I did not wish to argue with her about the Rose of Sharon.

“I will never forget you,” she said in her cool voice. “Perhaps you will never forget me. We will go our separate ways, but it will have been‌—‌something. That will be important all our lives. That will become a part of our lives and our characters, and our being. It is something I have already written pages in my diary about. That I will write poems about.”

“This is America!” I said helplessly. The Democracy! I felt sick with anger. And despite myself my anger focused on Amelia, who would let herself be sold like a Negro slave because it was part of some society comedy that amused her. For her character and being!
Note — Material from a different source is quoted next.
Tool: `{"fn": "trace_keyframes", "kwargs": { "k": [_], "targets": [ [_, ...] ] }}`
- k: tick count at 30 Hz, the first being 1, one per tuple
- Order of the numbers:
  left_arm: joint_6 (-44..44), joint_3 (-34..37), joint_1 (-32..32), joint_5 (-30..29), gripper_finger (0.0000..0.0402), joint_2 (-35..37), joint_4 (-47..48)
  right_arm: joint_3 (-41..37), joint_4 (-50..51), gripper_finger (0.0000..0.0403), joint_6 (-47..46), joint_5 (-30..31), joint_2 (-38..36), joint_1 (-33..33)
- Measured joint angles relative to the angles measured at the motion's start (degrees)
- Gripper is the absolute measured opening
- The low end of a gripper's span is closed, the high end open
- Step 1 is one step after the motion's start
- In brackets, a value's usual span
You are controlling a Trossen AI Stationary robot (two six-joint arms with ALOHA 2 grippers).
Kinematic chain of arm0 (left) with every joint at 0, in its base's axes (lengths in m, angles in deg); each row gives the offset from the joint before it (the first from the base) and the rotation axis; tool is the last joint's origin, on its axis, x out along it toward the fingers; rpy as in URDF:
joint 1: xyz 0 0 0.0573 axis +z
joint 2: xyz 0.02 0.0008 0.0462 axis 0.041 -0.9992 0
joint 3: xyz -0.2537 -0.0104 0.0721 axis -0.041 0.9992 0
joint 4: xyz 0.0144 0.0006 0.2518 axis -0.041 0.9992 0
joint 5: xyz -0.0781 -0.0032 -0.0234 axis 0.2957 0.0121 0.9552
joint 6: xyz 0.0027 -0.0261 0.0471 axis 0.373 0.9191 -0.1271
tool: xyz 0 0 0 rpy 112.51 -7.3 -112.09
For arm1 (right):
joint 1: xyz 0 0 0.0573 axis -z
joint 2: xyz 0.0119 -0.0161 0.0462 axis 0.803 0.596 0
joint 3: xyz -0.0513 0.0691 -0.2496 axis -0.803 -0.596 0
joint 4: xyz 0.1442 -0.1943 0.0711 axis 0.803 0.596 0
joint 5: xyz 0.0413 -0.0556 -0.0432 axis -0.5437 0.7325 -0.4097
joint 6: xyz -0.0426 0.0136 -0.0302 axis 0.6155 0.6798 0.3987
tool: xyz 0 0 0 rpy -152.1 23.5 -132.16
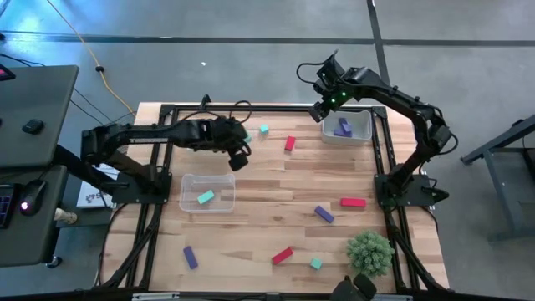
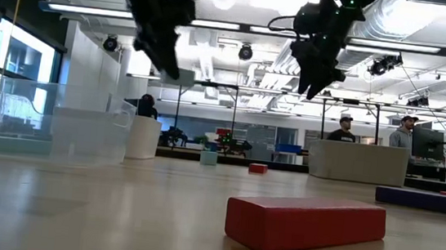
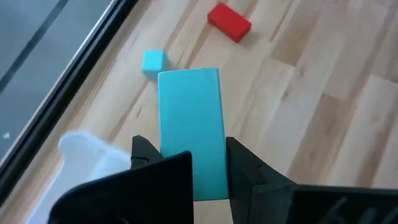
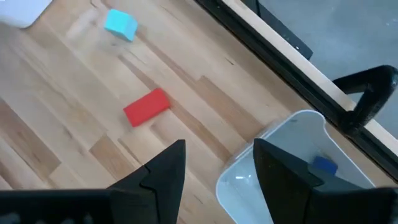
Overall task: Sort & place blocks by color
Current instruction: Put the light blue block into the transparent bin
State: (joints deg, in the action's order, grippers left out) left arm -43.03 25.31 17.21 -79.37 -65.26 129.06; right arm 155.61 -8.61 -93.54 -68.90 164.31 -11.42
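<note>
The left gripper (image 3: 191, 163) has its fingers clamped on a teal bar (image 3: 190, 127) above the tabletop (image 1: 276, 201), near ten o'clock — the right gripper (image 4: 219, 163) hangs at one o'clock, fingers apart.

On your counter (image 1: 267, 184), the left bin (image 1: 192, 178) sits left of centre with one block (image 1: 205, 197) in it. The right bin (image 1: 366, 125) sits in the far right corner with stacked blocks (image 1: 343, 128) in it. A far cube (image 1: 264, 129) and a far bar (image 1: 290, 143) lie between the bins.

The left gripper (image 1: 240, 159) hangs just behind the left bin, its jaws clamped on the held bar (image 3: 189, 130). The right gripper (image 1: 319, 110) is at the right bin's left rim, jaws apart.

Two mid bars (image 1: 324, 214) lie right of centre. Along the near edge, left to right, are the left bar (image 1: 191, 257), centre bar (image 1: 282, 255), near cube (image 1: 316, 263) and plant ball (image 1: 370, 251).
</note>
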Motion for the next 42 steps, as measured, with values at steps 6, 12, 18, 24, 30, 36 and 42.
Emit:
{"fn": "trace_keyframes", "kwargs": {
  "k": [6, 12, 18, 24, 30, 36, 42],
  "targets": [
    [6.83, 0.0, -1.8, 0.17, 0.0007, 5.43, 11.77, 0.0, -0.5, 0.0178, -0.2, 0.04, 0.0, -1.81],
    [11.38, 0.0, -5.71, 0.28, 0.0007, 8.1, 22.07, 0.0, -1.47, 0.0178, -2.75, 0.04, 0.0, -3.49],
    [14.26, 1.89, -11.21, 0.92, 0.0007, 8.17, 25.85, 0.0, -1.45, 0.0178, -5.67, 0.07, 0.0, -6.21],
    [17.65, 7.42, -16.22, 4.77, 0.0008, 8.12, 25.95, 0.0, -1.45, 0.0178, -8.7, 0.09, 0.0, -9.44],
    [20.24, 11.42, -21.35, 5.91, 0.0008, 8.72, 25.76, 0.0, -1.45, 0.0178, -12.59, 0.09, 0.0, -12.79],
    [22.46, 13.9, -24.91, 6.01, 0.0007, 9.15, 25.47, 0.0, -1.43, 0.0178, -16.57, 0.13, 0.0, -16.48],
    [22.56, 18.56, -27.09, 8.0, 0.0008, 9.13, 20.04, 0.0, -1.37, 0.0178, -20.68, 0.17, 0.0, -21.44]
  ]
}}
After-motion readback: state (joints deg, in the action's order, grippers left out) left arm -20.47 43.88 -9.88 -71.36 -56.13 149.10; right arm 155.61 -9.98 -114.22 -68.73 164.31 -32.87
My own father and mother suddenly seemed paragons, and I felt a swell of righteousness at being poor and honest, and free. My father who might have been a silver king if the foxes and sheep had been differently arrayed. Thank the Good Lord that they had not!

I stood up. The patterns of sunlit squares swam in my eyes.

“I don’t want it to be like this,” Amelia said.

“I guess you don’t have any say in it, do you?” I hadn’t wanted to say that.

“My offer remains,” I said. I knew my offer was as silly as she must know it. What did I have to offer her?

“Thank you, my hero,” she whispered.

Her hand stretched across the table where I could have taken it, but I turned away from her. I didn’t want her to see my face.

I tramped up the back steps past Constable Riley, who made a saluting gesture as I passed, and strode through the dark hallway and out onto the veranda, where the broken railing had now been repaired, and down the steps to Taylor Street.

It was too early in the day to visit Annie Dunker.